Mounting evidence that food systems may be major conduits of anti-microbial resistance (AMR) point to the need for greater vigilance over the way antibiotics are used on farms.
While antimicrobial resistance was first described in 1940, scientific understanding of the myriad of pathways by which resistance emerges and spreads remains in its infancy. The global use of synthetic products to indiscriminately kill bacteria, viruses, parasites and fungi in agricultural and food systems requires a concerted effort to map, understand and mitigate the risks of AMR, according to Drivers, Dynamics and Epidemiology of Antimicrobial Resistance in Animal Production.
AMR may be a natural genomic process for bacteria, but it was “very rare in clinical isolates predating the introduction of antibiotics,” FAO’s new report notes. As foods from around the globe are today frequently contaminated with antibiotic resistant E. coli and Salmonella, “measures which encourage the prudent use of antimicrobials are likely to be extremely useful in reducing the emergence and spread of AMR,” the 67-page technical report says.
The report, launched during World Antibiotic Awareness Week, a joint initiative by FAO, the World Health Organization (WHO) and the World Organisation for Animal Health (OIE) to raise awareness of one of the biggest threats to global health, summarizes the magnitude of AMR in the food and especially the livestock sector, which is expected to account for two-thirds of future growth in antimicrobial usage.

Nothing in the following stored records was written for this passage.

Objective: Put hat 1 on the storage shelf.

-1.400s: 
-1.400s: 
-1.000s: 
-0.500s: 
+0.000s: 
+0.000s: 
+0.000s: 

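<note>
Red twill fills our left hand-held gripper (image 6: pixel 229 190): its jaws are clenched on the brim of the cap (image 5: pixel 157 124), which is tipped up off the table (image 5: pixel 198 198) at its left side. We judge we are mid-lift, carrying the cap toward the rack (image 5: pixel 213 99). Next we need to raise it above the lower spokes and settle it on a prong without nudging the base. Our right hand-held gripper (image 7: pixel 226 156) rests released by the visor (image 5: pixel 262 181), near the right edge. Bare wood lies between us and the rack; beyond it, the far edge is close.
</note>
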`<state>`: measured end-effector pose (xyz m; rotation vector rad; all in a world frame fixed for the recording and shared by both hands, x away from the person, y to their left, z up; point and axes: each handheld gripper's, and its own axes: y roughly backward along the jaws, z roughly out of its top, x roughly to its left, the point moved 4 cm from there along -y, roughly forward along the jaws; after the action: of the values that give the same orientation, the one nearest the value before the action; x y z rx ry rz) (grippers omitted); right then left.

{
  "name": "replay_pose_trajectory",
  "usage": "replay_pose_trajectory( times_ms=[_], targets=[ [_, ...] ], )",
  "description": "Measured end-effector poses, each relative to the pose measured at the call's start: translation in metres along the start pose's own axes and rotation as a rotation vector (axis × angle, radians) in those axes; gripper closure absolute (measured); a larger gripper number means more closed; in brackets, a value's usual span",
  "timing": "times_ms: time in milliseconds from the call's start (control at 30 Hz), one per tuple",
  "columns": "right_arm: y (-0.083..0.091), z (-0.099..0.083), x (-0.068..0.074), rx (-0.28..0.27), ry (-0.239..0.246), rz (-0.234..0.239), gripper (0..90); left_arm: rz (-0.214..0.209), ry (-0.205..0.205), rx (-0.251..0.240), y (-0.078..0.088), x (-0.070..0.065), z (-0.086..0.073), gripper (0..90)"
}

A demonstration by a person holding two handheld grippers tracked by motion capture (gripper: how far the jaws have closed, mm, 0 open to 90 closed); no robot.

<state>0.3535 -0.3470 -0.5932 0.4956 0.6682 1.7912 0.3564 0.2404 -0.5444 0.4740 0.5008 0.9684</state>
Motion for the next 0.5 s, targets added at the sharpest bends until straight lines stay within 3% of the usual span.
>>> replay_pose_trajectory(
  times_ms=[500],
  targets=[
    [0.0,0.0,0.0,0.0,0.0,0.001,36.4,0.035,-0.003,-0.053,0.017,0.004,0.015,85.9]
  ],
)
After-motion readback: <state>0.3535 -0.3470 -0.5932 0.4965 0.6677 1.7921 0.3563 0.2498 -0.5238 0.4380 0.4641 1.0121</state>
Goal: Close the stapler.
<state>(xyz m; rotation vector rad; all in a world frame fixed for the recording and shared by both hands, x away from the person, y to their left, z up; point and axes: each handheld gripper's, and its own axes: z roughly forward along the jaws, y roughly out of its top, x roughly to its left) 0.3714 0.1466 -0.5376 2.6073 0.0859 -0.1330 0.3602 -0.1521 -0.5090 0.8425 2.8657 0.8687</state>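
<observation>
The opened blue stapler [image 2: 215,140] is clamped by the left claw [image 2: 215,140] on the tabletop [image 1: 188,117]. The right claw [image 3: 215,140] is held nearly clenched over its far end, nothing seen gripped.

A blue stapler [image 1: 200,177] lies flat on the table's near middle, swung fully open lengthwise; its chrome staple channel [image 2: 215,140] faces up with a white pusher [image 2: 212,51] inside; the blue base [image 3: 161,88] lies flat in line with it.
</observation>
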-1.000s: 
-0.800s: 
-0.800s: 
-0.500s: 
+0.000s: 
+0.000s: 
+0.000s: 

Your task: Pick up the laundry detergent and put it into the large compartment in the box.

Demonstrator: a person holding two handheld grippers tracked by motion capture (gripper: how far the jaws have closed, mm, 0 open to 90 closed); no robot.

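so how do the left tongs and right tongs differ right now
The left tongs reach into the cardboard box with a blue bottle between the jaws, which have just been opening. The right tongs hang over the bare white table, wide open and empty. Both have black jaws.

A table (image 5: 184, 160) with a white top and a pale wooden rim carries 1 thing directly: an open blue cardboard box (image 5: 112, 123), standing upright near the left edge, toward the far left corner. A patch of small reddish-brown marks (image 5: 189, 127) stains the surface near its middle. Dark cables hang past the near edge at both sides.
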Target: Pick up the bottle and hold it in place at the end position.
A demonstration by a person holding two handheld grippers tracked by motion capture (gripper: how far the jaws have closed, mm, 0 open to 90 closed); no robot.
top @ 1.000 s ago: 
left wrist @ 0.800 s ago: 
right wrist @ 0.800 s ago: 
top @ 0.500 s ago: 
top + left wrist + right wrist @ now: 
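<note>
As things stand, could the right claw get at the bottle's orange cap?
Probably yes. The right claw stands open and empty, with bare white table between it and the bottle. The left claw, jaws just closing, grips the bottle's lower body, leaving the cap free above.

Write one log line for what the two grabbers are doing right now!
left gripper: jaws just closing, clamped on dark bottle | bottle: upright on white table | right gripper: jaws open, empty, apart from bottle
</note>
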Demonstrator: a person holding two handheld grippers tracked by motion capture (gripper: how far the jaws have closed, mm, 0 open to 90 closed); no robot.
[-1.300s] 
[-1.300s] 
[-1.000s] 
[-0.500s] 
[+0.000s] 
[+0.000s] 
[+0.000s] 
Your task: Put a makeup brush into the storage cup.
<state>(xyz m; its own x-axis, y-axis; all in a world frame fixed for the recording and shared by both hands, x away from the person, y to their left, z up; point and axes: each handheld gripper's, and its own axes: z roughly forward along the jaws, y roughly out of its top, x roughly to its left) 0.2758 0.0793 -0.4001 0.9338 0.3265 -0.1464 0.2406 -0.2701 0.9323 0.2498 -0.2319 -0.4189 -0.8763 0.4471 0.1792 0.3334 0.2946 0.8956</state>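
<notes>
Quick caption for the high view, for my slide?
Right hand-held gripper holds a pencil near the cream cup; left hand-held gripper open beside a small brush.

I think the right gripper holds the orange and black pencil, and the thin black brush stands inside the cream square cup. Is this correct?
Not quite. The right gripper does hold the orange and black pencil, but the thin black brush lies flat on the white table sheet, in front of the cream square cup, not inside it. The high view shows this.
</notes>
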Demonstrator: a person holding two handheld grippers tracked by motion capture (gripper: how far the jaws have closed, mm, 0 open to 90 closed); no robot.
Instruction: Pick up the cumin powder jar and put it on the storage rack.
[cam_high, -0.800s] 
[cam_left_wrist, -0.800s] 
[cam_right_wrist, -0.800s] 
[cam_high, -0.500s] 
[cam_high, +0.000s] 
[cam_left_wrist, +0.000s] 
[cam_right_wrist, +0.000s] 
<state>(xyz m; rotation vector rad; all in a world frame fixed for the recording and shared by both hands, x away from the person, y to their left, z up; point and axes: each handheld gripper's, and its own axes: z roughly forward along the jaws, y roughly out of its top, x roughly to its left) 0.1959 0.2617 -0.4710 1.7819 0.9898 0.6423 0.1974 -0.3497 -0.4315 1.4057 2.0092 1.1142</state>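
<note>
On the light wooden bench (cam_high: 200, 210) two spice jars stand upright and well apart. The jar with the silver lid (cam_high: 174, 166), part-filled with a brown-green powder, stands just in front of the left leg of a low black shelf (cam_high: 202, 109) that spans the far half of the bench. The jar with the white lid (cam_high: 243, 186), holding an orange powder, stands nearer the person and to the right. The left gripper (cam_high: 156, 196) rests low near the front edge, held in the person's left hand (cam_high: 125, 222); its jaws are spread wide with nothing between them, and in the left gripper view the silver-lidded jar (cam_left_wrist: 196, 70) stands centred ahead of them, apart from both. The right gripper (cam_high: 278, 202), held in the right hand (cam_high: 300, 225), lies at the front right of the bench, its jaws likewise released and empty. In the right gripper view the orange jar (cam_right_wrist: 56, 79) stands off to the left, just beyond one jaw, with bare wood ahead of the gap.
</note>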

The report’s key recommendations are the need to support and pursue more research – involving both molecular sequencing and epidemiological analyses – into factors influencing how and why resistant bacteria become incorporated into human and animal gut microbiomes as well as the need to create standardized monitoring procedures and databases so that adequate risk-assessment models can be built.
Use of antimicrobials solely to promote animal growth should be phased out. Instead, alternatives to antibiotics to enhance animal health – including enhanced vaccination programmes – should be more vigorously pursued. Antimicrobial residues in the environment, especially in water sources, should be tracked in the same way as other hazardous substances, the report urges.
“Given our current limited knowledge of transmission pathways, options to mitigate the global spread of AMR involve controlling its emergence in various environments, and minimizing the opportunities for AMR to spread along what may be the most important routes,” the report says.
What we are learning
While cautious about how much remains unknown, the authors – experts form the Royal Veterinary College in London and FAO experts led by Juan Lubroth – highlight compelling evidence of the scale of the threat.
For instance, U.S. honeybees have different gut bacteria than found elsewhere, reflecting use of tetracycline in hives since the 1950s. Fish farms in the Baltic Sea show fewer AMR genes than aquaculture systems in China, which are now reservoirs of genes encoding resistance to quinolones – a critical human medicine whose use has grown because of increasing resistance to older antimicrobials such as tetracycline.
The recent detection of resistance to colistin, until recently considered a last-ditch antibiotic in human medicine, in several countries also underscores the need to scrutinize livestock practices, as the drug has been used for decades in pigs, poultry, sheep, cattle and farmed fish.
Sizing up mitigation options
The report focuses on livestock because future demand for animal-based protein is expected to accelerate intensive operations – where animals in close contact multiply the potential incidence of AMR pathogens.
Poultry, the world’s primary animal protein source, followed by pork, are important food-based vehicles of AMR transmission to humans. Cases in Tanzania and Pakistan also demonstrate the risk of AMR coming from integrated aquaculture systems that use farm and poultry waste as fish food.
High biosecurity may reduce AMU requirements, thus reducing the risk of emergent resistances. Likewise, prevention of food contamination and removal of bacteria from the food chain can be very effective in reducing AMR transmission. A recent study of Nebraska cattle found strains of E.coli on all hides, but on only 0.5 percent of carcasses and none in the meat headed for retail consumers. Environmental vectors – including wind, soil, waste, and water – may prove more difficult AMR transmission pathways to control.
As animals metabolize only a small fraction of the antimicrobial agents they ingest, the spread of antimicrobials from animal waste is an important concern.
While smallholder systems may rely less on antimicrobials, they often use over-the-counter drugs without veterinary advice. Inappropriate, sub-lethal, dosing promotes genetic and phenotypic variability among the exposed bacteria that survive.
Collectively, while there are still many gaps in our understanding about AMR, evidence about AMR in food systems is growing and points to the need for immediate action.
Working collaboratively across all sectors and aspects of food production, from farm to table, will provide an essential contribution to an integrated one-health approach to combat AMR.